Exercise details: Your answer must be the lines from the first one in the material through the line with "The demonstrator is", retyped exactly and with no pictures.
Data block Start Marker
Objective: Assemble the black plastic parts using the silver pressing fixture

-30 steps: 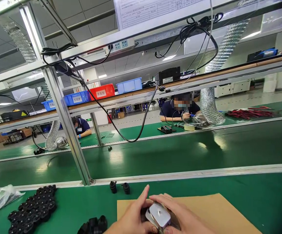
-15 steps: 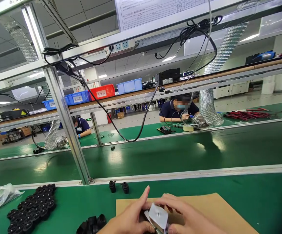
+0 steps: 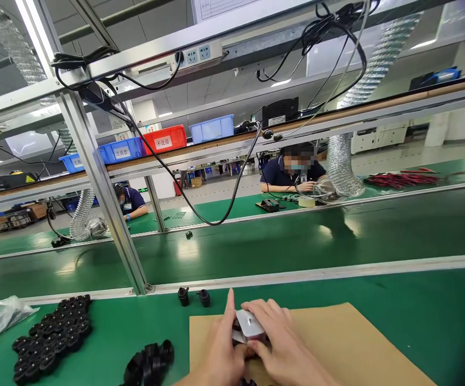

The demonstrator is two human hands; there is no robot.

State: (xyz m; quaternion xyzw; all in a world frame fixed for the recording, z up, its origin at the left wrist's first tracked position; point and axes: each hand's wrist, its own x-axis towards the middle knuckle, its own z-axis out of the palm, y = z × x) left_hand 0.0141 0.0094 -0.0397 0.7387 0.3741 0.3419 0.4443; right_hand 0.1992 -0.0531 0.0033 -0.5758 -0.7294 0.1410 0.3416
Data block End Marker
Finished task:
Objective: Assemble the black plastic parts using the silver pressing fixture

-30 steps: 
-15 steps: 
+0 steps: 

The demonstrator is two human hands; there is no robot.

There's nothing else to the answer.